В камере, в которую попал Татищев, содержалось несколько офицеров, с которыми Илья Леонидович любил беседовать, поддерживал в них бодрость и веру в спасение России, и, несмотря на весь ужас окружавшей обстановки, на грязь, испытываемые лишения и нравственные муки перед неведомой личной судьбой, он остался верным своему Государю и своей присяге до конца. Рассказывая офицерам, как Государю Императору угодно было предложить ему сопровождать Его Величество в ссылку, Илья Леонидович говорил:
“На такое Монаршее благоволение могла ли у кого-либо позволить совесть дерзнуть отказать Государю в такую тяжелую минуту? Было бы не человечески черной неблагодарностью за все благодеяния идеально доброго Государя даже думать над таким предложением; нужно было считать его за счастье”.
10 июля Татищев и Долгоруков были вызваны в тюремную контору. Здесь им вручили ордера за подписью Белобородова и Дидковского, в которых им предписывалось в 24 часа покинуть пределы Уральской области. Такая неожиданная милость советских властей очень удивила обоих; ни Татищев, ни Долгоруков никого не просили об освобождении, и никто к ним за время заключения в тюрьме не приезжал, и за них никто не хлопотал. Тем не менее им приказали сейчас же взять свои вещи и уходить. Двери тюрьмы перед ними открылись.

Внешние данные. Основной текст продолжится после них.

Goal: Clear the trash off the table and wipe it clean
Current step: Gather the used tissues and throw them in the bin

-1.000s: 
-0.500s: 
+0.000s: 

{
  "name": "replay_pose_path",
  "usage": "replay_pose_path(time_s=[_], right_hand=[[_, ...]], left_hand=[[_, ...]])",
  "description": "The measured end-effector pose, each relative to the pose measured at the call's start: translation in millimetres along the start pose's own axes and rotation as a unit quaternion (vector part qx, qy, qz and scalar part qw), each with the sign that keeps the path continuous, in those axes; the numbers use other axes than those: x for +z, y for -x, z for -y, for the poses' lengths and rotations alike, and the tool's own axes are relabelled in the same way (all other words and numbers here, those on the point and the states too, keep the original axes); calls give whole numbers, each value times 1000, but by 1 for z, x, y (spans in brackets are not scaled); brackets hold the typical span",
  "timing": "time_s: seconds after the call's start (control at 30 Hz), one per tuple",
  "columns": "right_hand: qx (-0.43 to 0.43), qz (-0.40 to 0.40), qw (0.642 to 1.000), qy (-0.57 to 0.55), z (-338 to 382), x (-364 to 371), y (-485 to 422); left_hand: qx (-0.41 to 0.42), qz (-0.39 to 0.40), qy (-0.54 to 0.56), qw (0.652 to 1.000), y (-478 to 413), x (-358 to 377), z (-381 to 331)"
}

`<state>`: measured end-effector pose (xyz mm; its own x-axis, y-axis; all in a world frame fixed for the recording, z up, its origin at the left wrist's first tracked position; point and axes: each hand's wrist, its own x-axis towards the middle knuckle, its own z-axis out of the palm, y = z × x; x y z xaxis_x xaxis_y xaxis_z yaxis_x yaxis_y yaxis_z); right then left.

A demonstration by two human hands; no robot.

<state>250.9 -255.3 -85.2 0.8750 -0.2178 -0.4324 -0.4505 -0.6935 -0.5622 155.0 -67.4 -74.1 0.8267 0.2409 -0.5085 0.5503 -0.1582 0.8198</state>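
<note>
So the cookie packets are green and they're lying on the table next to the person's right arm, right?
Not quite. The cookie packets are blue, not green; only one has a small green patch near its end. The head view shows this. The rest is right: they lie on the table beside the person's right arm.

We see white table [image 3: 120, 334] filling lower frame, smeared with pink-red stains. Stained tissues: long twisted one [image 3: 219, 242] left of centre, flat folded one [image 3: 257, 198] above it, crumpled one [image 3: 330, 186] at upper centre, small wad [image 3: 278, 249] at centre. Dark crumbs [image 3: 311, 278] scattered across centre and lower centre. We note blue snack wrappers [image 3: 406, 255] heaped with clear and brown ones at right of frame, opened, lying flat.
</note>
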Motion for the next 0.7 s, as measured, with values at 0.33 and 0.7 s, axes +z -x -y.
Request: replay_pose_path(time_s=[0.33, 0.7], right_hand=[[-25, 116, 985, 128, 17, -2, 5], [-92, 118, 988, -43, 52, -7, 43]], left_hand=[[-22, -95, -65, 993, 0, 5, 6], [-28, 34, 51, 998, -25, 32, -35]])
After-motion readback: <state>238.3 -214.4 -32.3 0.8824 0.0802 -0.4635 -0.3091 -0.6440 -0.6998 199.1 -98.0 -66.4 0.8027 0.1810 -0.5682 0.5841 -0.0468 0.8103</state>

Но у ворот тюремной ограды их встретили вооруженные палачи из чрезвычайной следственной комиссии, которые отвели Татищева и Долгорукова за Ивановское кладбище в глухое место, где обычно, по выражению деятелей чрезвычайки, “люди выводились в расход”. Там оба верных своему долгу и присяге генерала были пристрелены, и трупы их бросили, даже не зарыв.
Там же и так же кончили жизнь Нагорный и Седнев, но тела их остались неразысканными. 28 мая по совету какого-то тюремного адвоката они подавали из тюрьмы прошение на имя Белобородова, в котором просили объяснить им причины их заключения в тюрьму и выражали желание быть высланными на родину. Ответом был расстрел.
Клементий Григорьевич Нагорный и Иван Дмитриевич Седнев оба бывшие матросы с яхты “Штандарт”. Оба они уроженцы Ярославской губернии; Седнев был женат, имел трех детей, мать и сестру; вся семья была на его иждивении. Нагорный - холостой; его родители проживали на родине. Нагорный был определен к Наследнику Цесаревичу, когда бывший Его дядька, известный боцман Деревенько, проворовался и был удален от Двора.
20 июля графиня А. В. Гендрикова, Е. А. Шнейдер и камердинер Волков были отправлены под конвоем на вокзал и посажены в арестантский вагон. Сюда же была приведена Княгиня Елена Петровна Сербская с состоявшими при ней членами Сербской миссии и еще несколько других содержавшихся в тюрьме офицеров и “контрреволюционеров”. Всего набралось 36 человек.
23 июля всех перечисленных лиц привезли в Пермь. Здесь Княгиню Елену Петровну с ее миссией, графиню Гендрикову, Е. А. Шнейдер и Волкова, при отношении Пермского окружного чрезвычайного комитета по борьбе с контрреволюцией, спекуляцией и саботажем, за № 2172, отвели в Пермскую губернскую тюрьму, а остальных - в арестный дом. Все три женщины были помещены в Одной камере в женском отделении, а членов миссии и Волкова заключили в камерах мужского отделения.
Через несколько дней после перевода в Пермь Волков по совету какого-то адвоката, также сидевшего в тюрьме, подал в местный совдеп заявление, прося разъяснить ему, за что он арестован. Недели через две-три он был вызван на допрос, где какой-то молодой человек стал допрашивать его об убийстве бывшего Царя в Екатеринбурге и о побеге Государя из Тобольска. На вопрос же Волкова о судьбе его прошения молодой человек ответил, что “этот вопрос будет разрешен в Москве”.
Ответ этот характерен и существен для установления отношения Москвы вообще к событиям, связанным так или иначе с судьбой Царской Семьи. Если местные власти не имели права разрешить сами даже вопроса о судьбе камердинера Волкова, как же можно допускать, что в отношении судьбы Царской Семьи местные власти обходились без руководительства из центра.